# Introduction to Time Series

## Autoregression

In a multiple regression model, we forecast the variable of interest using a linear combination of predictors. In an autoregression model, we forecast the variable of interest using a linear combination of past values of the variable. The term autoregression indicates that it is a regression of the variable against itself.

Thus, an autoregressive model of order $p$ can be written as

$$y_{t} = c + \phi_{1}y_{t-1} + \phi_{2}y_{t-2} + \dots + \phi_{p}y_{t-p} + \varepsilon_{t},$$

where $\varepsilon_t$ is white noise. This is like a multiple regression but with lagged values of $y_t$ as predictors. We refer to this as an AR($p$) model, an autoregressive model of order $p$.

In [None]:
import matplotlib.pyplot as plt
import numpy as np
import pandas as pd
import statsmodels as sm

%matplotlib inline

bike_sharing_df = pd.read_csv('bike_sharing_day.csv', index_col=0)
bike_sharing_df.dteday = pd.to_datetime(bike_sharing_df.dteday)

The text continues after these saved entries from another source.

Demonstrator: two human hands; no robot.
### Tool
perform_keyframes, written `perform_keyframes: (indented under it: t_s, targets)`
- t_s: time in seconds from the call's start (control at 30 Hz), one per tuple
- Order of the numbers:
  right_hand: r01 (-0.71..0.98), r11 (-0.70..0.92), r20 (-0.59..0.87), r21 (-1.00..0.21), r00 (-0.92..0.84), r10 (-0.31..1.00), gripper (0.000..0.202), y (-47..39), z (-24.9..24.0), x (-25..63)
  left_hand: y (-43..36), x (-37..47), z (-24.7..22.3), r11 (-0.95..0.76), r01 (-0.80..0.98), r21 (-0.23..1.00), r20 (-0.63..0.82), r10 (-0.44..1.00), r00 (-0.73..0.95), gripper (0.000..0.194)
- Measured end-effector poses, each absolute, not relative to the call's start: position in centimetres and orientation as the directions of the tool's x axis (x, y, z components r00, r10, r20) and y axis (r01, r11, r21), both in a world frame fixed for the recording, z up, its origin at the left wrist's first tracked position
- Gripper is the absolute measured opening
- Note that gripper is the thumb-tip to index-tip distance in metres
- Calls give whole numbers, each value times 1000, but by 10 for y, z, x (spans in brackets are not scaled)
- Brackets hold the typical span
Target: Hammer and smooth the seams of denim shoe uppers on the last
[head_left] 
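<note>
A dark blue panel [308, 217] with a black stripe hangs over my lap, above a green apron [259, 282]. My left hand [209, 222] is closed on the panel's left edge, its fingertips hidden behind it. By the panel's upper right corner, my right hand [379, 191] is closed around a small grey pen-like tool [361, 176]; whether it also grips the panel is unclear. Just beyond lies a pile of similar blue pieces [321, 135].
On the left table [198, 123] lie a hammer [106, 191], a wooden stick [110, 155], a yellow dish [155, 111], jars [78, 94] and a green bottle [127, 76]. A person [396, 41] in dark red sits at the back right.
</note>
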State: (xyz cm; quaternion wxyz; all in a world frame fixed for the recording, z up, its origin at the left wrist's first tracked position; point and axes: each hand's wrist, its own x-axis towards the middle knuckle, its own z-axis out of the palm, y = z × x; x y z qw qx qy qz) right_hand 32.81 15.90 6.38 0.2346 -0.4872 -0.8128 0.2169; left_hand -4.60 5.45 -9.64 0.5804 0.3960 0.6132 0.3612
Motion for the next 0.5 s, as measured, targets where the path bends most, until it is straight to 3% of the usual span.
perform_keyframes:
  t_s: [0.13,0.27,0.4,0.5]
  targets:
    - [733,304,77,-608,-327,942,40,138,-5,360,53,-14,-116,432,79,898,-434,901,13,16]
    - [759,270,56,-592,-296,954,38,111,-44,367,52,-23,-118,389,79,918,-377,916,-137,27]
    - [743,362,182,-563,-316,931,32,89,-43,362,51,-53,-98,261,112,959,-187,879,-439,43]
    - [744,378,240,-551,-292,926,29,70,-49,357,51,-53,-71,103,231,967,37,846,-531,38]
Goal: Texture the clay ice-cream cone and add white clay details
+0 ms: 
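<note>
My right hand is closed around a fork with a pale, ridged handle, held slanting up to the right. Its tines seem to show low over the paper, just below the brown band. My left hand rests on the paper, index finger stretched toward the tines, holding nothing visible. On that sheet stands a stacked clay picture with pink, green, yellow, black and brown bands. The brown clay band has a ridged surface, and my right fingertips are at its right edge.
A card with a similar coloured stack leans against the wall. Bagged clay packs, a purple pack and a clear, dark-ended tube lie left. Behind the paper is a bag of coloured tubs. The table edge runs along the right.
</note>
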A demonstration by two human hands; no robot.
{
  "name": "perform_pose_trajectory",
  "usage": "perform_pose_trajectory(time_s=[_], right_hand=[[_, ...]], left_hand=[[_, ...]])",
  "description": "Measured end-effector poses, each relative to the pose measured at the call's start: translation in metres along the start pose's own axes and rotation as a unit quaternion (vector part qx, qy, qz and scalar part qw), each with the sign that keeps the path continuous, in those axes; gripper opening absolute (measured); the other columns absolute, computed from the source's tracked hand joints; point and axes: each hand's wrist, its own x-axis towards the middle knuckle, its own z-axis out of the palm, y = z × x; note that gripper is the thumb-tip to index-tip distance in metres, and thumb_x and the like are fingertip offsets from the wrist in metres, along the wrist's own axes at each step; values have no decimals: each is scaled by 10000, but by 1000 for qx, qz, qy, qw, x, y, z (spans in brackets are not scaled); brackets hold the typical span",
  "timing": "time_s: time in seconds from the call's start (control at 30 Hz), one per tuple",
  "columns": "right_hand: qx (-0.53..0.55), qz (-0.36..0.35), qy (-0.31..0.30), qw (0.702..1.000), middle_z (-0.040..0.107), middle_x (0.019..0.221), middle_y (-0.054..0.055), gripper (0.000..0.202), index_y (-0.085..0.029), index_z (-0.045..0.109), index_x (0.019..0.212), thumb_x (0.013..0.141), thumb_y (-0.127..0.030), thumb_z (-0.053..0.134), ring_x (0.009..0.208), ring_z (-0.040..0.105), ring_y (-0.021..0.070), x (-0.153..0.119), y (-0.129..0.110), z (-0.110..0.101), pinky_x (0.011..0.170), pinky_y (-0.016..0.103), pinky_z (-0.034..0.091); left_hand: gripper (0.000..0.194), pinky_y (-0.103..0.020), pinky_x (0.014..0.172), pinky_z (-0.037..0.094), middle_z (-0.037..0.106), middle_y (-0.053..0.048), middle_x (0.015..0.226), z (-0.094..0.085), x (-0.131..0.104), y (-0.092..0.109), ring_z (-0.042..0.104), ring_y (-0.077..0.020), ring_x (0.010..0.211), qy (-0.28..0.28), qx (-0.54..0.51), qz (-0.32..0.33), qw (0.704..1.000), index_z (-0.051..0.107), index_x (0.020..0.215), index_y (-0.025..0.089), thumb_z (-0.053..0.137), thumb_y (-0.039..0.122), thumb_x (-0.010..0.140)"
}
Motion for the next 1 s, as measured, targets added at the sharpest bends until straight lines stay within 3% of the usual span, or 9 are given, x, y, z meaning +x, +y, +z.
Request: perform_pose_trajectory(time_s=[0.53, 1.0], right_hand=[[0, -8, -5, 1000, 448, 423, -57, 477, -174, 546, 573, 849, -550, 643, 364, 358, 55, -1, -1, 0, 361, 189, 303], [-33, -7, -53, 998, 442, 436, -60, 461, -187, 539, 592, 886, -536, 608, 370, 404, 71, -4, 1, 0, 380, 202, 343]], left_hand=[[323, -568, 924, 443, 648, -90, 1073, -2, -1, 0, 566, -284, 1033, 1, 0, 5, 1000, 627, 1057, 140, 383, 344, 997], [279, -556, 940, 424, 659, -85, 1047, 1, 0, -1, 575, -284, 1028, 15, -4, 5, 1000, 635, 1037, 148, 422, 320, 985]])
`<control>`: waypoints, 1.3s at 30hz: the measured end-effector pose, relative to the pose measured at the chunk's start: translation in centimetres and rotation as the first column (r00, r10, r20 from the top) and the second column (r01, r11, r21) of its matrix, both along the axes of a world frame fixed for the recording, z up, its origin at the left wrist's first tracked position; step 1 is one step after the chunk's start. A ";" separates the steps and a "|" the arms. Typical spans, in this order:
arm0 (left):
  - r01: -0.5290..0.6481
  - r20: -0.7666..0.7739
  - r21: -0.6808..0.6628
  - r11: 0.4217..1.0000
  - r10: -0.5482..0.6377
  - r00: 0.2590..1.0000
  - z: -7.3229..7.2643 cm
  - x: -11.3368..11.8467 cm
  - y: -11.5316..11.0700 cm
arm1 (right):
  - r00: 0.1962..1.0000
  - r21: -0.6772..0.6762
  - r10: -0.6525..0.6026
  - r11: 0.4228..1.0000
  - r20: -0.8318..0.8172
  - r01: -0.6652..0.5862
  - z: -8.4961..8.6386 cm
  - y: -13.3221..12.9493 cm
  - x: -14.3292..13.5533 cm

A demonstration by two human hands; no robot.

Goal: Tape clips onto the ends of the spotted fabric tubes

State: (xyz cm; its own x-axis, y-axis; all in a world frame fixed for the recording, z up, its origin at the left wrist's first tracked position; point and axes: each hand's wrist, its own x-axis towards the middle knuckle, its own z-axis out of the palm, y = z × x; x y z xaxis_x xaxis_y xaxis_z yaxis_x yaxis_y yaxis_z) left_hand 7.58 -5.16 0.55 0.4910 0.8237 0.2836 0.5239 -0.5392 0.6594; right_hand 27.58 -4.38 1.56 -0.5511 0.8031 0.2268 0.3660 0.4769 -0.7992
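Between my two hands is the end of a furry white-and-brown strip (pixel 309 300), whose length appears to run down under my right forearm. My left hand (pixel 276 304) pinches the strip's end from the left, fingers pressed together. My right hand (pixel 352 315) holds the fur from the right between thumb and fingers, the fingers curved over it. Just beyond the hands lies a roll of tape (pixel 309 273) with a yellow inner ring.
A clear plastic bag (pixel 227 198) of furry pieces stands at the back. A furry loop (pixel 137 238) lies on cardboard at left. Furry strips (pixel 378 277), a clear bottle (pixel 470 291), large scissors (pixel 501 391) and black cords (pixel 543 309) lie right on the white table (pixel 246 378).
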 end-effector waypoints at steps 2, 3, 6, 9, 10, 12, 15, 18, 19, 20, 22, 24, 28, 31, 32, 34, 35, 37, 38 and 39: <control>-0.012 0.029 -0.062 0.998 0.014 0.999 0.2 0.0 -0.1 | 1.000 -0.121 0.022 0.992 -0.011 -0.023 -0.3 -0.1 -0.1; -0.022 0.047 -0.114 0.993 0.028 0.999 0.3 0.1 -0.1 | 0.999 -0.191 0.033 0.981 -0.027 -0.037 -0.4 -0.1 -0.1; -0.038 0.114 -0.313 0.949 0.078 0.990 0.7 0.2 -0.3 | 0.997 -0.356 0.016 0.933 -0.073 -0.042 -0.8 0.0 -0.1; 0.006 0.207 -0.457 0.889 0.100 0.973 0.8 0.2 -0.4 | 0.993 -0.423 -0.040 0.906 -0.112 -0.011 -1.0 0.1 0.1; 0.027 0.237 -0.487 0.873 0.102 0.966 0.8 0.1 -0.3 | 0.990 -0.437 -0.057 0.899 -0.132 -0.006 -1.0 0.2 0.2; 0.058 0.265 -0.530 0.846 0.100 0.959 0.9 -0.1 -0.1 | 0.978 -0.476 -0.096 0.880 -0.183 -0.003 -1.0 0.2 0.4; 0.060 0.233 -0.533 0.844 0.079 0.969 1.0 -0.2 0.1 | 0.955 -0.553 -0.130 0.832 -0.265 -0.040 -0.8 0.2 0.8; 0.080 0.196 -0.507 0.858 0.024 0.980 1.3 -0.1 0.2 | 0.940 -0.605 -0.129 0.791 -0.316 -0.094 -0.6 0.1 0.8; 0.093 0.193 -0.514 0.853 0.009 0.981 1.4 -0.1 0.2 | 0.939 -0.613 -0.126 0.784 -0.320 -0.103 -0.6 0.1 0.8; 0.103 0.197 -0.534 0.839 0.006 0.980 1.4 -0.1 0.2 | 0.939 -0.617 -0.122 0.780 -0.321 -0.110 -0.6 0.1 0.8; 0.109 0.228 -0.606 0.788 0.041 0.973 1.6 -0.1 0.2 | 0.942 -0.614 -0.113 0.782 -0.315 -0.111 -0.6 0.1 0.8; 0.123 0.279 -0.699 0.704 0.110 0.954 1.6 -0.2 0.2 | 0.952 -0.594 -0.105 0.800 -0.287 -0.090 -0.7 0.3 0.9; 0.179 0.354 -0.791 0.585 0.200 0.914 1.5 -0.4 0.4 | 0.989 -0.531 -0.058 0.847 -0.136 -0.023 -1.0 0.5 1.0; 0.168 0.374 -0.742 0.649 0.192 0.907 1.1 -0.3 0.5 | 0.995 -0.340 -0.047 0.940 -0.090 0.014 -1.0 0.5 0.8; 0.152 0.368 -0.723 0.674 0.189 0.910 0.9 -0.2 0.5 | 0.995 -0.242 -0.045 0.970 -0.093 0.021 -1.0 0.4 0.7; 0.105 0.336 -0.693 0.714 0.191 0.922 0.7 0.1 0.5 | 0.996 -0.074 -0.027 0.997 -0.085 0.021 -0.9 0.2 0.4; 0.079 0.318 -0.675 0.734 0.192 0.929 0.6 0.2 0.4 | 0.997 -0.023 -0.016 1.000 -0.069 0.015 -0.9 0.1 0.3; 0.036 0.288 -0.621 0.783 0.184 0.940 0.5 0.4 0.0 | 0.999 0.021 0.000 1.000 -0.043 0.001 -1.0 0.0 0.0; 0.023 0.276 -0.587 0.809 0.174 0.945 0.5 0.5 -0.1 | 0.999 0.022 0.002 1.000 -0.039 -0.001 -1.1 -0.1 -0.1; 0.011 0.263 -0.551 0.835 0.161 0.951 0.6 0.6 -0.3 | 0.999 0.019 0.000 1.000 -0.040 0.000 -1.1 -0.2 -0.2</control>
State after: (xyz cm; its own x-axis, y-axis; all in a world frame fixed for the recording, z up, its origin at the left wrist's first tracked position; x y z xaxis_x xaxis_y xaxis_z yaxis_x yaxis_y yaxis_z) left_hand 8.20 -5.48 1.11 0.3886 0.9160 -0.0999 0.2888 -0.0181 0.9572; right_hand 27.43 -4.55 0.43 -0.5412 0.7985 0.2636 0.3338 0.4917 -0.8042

bike_sharing_df.set_index('dteday', inplace=True)
bike_sharing_df.head()

In [None]:
from statsmodels.tsa.ar_model import AR
from sklearn.metrics import r2_score

In [None]:
total_count = bike_sharing_df.cnt
train_n = len(total_count) - 20

In [None]:
train, test = total_count[:train_n], total_count[train_n:]

In [None]:
model = AR(train)
model_fit = model.fit()

In [None]:
print('Lag: %s' % model_fit.k_ar)
print('Coefficients: %s' % model_fit.params)

### make predictions

In [None]:
predictions = model_fit.predict(start=len(train), end=len(train)+len(test)-1, dynamic=False) 
r2_score(test, predictions)

### plot results

In [None]:
plt.figure(figsize=(20,5))
plt.plot(train)
plt.plot(test, label='actual')
plt.plot(predictions, label='predicted')
plt.legend()